**Exercise:** Restate word for word the span that opens with the line containing "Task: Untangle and" and closes with the final line of the data; give only those lines.

**Material provided:**
* * *
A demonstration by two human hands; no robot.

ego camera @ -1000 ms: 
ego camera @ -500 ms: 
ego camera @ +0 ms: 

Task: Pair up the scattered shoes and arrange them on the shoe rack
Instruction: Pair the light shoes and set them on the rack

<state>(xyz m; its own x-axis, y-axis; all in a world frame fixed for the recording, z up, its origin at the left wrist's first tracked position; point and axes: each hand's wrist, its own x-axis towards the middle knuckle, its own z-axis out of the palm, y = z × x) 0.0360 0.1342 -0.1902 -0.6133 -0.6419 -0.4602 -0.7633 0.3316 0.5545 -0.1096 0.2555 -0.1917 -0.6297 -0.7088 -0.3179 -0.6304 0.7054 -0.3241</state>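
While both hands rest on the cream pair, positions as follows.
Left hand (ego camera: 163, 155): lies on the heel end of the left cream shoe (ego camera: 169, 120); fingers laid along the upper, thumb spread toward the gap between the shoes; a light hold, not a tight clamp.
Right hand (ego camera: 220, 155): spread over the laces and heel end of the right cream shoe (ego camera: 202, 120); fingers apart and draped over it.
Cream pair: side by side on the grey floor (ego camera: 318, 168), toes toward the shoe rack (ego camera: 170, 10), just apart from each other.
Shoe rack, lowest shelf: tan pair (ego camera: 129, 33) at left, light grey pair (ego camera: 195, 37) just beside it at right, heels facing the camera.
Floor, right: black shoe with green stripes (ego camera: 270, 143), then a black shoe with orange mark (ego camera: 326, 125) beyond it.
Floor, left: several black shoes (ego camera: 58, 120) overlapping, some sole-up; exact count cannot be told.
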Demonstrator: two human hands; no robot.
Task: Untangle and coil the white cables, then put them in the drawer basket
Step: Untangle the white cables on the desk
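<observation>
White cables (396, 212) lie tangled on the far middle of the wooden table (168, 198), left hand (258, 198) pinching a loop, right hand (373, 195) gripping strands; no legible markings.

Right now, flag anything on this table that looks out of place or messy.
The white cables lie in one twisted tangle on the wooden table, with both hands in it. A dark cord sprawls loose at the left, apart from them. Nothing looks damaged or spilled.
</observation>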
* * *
**Task answer:**
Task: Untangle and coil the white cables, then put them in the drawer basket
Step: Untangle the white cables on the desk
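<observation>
White cables (396, 212) lie tangled on the far middle of the wooden table (168, 198), left hand (258, 198) pinching a loop, right hand (373, 195) gripping strands; no legible markings.

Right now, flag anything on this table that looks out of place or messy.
The white cables lie in one twisted tangle on the wooden table, with both hands in it. A dark cord sprawls loose at the left, apart from them. Nothing looks damaged or spilled.
</observation>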

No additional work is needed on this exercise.